Mu ping (, ) is a portion of street food in Thailand. It started to get popular in 1952. Mu ping can be eaten as breakfast, lunch, or dinner. Mu ping is a common food to find in the street of Thailand that usually start to sell around 5 am-11 am. Mu Ping is eaten with sticky rice. The set of the meal comes as three skewers of Mu Ping and a package sticky rice. The price per stick is around 5 - 10 Baht depending on pork prices.

The name Mu ping came from the Thai word "หมูปิ้ง" which means grilled pork. The word "Mu" means pork and "Ping" means grilling.

Ingredients 
The ingredients needed to cook Mu ping are:
 Pork: The main meat of the dish.
 Coriander roots: Used to increase aroma and reduce meat odors.
 Black peppers: Used to add the mild spiciness to the dish.
 Galics: Used to add sweetness and spiciness to the dish, also enhance aroma.
 Fish sauce: Used to add saltiness to the dish.
 Palm sugar: Used to add sweetness to the diss.
 Soy sauce: Used as the main marinades for Mu ping Boran.
 Milk: Used as the main marinades for Mu ping nom sod.

Preparation 
There are 2 types of Mu ping currently in the market. Milk Grilled and Mu ping Boran. It can be found depending on the area but as of today, Milk Grilled is easier to find due too low cost and being more flavored.

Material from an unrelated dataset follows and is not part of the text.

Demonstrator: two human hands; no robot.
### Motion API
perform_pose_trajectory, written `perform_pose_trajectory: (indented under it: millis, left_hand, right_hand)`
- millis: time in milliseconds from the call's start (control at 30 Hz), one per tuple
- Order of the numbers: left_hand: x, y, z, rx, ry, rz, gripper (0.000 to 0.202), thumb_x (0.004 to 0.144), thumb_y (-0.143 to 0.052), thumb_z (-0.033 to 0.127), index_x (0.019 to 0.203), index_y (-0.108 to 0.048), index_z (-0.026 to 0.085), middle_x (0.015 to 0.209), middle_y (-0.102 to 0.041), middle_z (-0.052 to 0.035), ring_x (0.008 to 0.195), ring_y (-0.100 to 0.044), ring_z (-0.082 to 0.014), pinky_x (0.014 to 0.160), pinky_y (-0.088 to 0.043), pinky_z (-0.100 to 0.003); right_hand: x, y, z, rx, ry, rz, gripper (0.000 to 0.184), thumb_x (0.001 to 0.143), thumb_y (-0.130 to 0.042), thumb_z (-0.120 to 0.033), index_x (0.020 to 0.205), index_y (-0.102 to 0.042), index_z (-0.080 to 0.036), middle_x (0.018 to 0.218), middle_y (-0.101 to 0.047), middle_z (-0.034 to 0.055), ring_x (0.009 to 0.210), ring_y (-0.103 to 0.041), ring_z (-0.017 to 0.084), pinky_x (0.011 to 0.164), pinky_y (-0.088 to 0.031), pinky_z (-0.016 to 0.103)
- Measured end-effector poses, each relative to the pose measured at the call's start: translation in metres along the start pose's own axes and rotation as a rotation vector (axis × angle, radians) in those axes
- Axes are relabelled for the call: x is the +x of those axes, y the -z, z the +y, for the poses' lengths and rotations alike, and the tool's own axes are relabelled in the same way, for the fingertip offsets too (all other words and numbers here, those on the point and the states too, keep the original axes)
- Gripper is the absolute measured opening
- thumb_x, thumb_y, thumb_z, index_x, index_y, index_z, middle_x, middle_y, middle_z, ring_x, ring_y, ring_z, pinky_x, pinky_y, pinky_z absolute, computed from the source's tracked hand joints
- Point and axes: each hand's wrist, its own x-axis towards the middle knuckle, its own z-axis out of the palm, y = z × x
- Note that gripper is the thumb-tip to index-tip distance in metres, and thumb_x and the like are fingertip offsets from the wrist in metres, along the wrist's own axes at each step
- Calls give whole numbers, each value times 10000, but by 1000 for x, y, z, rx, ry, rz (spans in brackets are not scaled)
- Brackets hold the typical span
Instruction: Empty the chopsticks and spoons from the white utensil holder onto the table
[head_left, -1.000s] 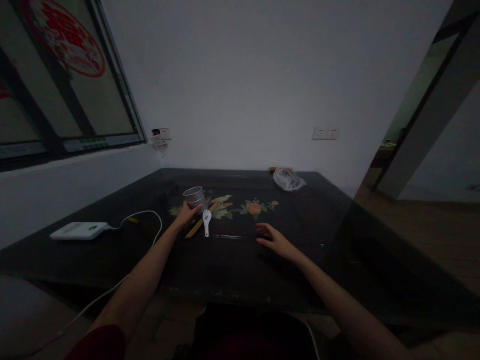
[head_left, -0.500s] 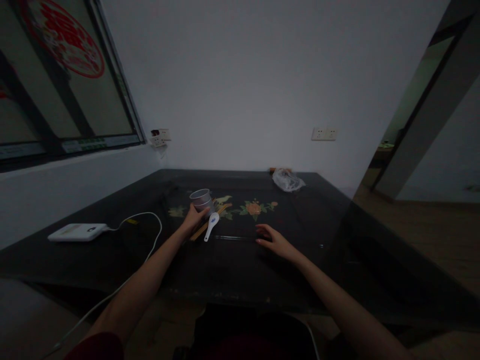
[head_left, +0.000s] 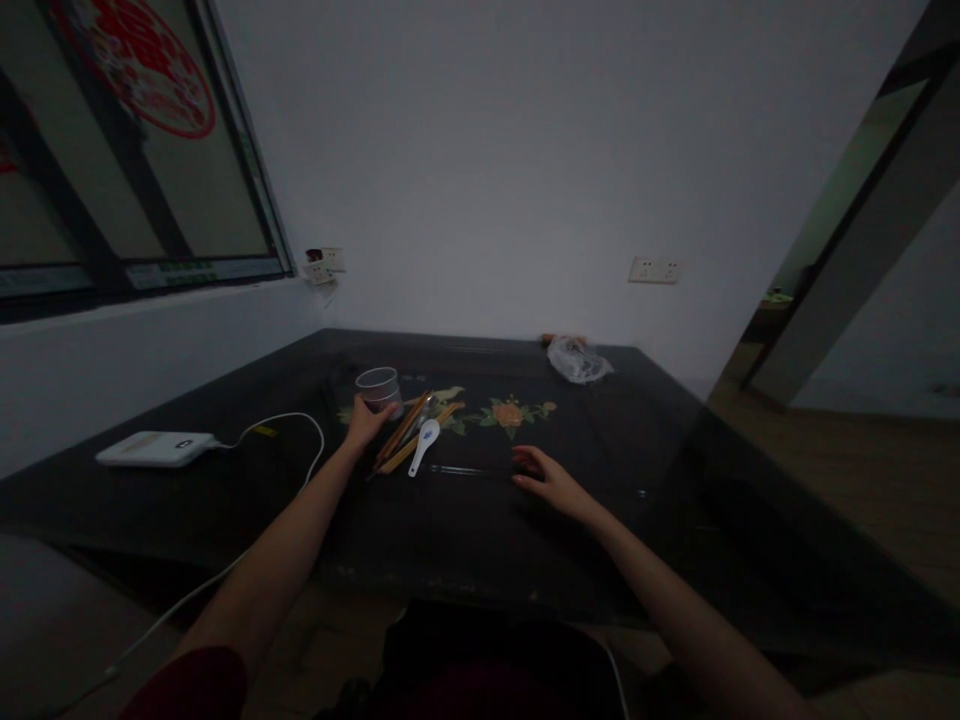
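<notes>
The small grey cup (head_left: 378,389) now stands upright on the dark surface (head_left: 465,520), far left of the floral inlay; half a second ago you held it raised and tilted above the chopsticks (head_left: 409,435). Judged from this, the cup has been set down. Your left hand (head_left: 365,424) remains wrapped around its near side, arm extended. The white spoon (head_left: 421,443) lies just right of the chopsticks. Your right hand (head_left: 551,481) rests flat, fingers spread, holding nothing.

The left hand (head_left: 365,422) covers the near side of the cup (head_left: 379,389), so its grip is unclear. The red window decal (head_left: 142,60) and white cable (head_left: 187,600) run off frame.
</notes>
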Motion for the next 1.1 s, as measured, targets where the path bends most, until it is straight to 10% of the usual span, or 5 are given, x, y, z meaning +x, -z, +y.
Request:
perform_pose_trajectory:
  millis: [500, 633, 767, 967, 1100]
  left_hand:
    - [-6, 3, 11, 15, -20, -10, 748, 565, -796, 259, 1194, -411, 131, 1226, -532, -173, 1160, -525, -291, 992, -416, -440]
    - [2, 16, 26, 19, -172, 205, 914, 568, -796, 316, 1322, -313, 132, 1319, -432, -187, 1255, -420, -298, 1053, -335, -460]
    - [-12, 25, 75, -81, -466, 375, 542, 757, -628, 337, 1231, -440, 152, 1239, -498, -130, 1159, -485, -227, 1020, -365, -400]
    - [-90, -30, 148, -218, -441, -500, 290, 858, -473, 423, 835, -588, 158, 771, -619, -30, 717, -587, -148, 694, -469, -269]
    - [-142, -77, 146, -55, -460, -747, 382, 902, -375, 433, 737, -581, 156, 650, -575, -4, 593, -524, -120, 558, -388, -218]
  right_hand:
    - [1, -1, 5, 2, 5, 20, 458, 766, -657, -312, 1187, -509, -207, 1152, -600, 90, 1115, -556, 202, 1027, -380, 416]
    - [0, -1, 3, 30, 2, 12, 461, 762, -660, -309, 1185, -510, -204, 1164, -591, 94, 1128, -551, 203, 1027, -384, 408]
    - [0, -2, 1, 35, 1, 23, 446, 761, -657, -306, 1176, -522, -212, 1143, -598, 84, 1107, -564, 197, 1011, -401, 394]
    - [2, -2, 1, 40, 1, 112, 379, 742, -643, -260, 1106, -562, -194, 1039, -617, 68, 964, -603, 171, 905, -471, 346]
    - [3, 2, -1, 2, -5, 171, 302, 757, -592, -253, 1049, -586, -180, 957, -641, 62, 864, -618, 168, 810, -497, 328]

Thai-style (Mu ping Boran) 
This is the original type of Mu ping. It's purely red meat with fat on the bottom of the skewer or with no fat. The pork is marinated in the mixture of coriander roots, black peppers, galics, and soy sauce as the main marinade. Fish sauce and sugar can be added up to the preferences. The marinating process takes around 20 minutes. Then grilled over a charcoal BBQ. This type of Mu ping is harder to find since the cost is higher because it is wholly pork with no other ingredients and the size is a lot smaller than Milk-grilled Mu ping.

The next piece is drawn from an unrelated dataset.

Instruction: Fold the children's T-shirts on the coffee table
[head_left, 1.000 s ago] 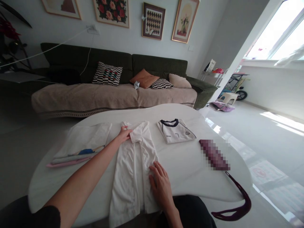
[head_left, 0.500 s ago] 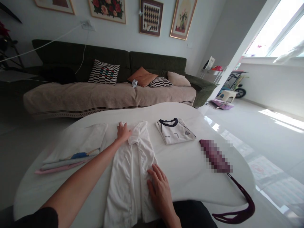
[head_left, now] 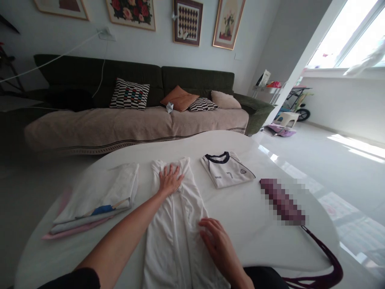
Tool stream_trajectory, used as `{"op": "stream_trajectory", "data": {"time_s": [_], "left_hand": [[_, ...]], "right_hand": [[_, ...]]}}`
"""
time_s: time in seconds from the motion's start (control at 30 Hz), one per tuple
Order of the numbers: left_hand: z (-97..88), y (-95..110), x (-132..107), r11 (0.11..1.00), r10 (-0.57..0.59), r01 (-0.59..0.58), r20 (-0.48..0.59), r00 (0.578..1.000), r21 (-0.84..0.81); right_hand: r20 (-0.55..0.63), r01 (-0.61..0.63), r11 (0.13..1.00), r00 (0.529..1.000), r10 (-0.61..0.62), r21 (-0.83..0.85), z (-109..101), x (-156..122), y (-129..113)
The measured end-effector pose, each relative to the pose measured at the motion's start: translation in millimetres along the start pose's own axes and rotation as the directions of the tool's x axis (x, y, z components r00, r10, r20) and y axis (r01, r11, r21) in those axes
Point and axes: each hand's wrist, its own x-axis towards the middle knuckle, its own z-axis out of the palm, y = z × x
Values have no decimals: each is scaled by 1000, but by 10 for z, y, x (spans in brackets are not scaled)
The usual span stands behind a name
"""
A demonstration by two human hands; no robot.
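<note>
A white shirt, folded into a long narrow strip, lies lengthwise on the white table in front of me. My left hand rests flat near its far end, fingers spread on the cloth. My right hand lies open on the shirt's right edge close to me, palm down. Neither hand holds anything.
A folded white jersey with a dark collar lies to the right. A stack of folded clothes sits at the left. A blurred dark red object with a cord is near the right edge. A sofa stands behind the table.
My left hand let go of the folded sleeve end and now lies flat on it. My right hand slid slightly right and nearer along the shirt's edge. The camera shifted a little.
</note>
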Motion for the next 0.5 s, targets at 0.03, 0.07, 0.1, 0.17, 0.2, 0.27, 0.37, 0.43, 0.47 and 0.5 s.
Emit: {"op": "stream_trajectory", "data": {"time_s": [0.03,0.07,0.1,0.17,0.2,0.27,0.37,0.43,0.47,0.5], "left_hand": [[-3,8,-4,1000,-3,3,-2,1000,8],[-4,17,-8,1000,-8,8,-2,1000,13],[-5,24,-13,1000,-15,15,-1,1000,15],[-6,31,-20,1000,-26,26,-6,1000,13],[-7,32,-22,999,-30,30,-13,999,12],[-11,29,-25,999,-38,38,-24,999,17],[-14,23,-27,998,-44,45,-19,999,37],[-10,20,-29,997,-52,52,-13,999,53],[-6,17,-29,996,-58,58,-12,998,61],[-1,13,-28,996,-62,63,-13,998,66]], "right_hand": [[7,-24,1000,1000,24,19,-38,133,19],[12,-49,999,999,48,22,-69,295,45],[19,-73,997,997,73,4,-89,482,78],[40,-112,991,993,115,-70,-90,911,165],[51,-127,986,990,133,-109,-70,1137,217],[63,-151,975,985,163,-162,4,1579,327],[61,-179,962,979,195,-205,148,2133,481],[66,-202,950,972,224,-239,231,2407,563],[75,-208,943,969,234,-259,265,2519,595],[88,-208,938,967,241,-276,292,2617,621]]}}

Milk-Grilled (Mu ping nom sod) 
This type of Mu ping is very common in the street. The pork is also marinated in the mixture of coriander roots, black peppers, galics, and milk as the main marinade instead. Fish sauce and sugar can be added up to the preferences. The milk is what caused the meat to be more tender and flavorful. The marinating process takes around 20 minutes.  Then also grilled over a charcoal BBQ. Anyone can start selling Milk-Grilled Mu ping as the premade are sold at supermarkets or shopping malls. Customers can find more flavors to choose from depending on the seller.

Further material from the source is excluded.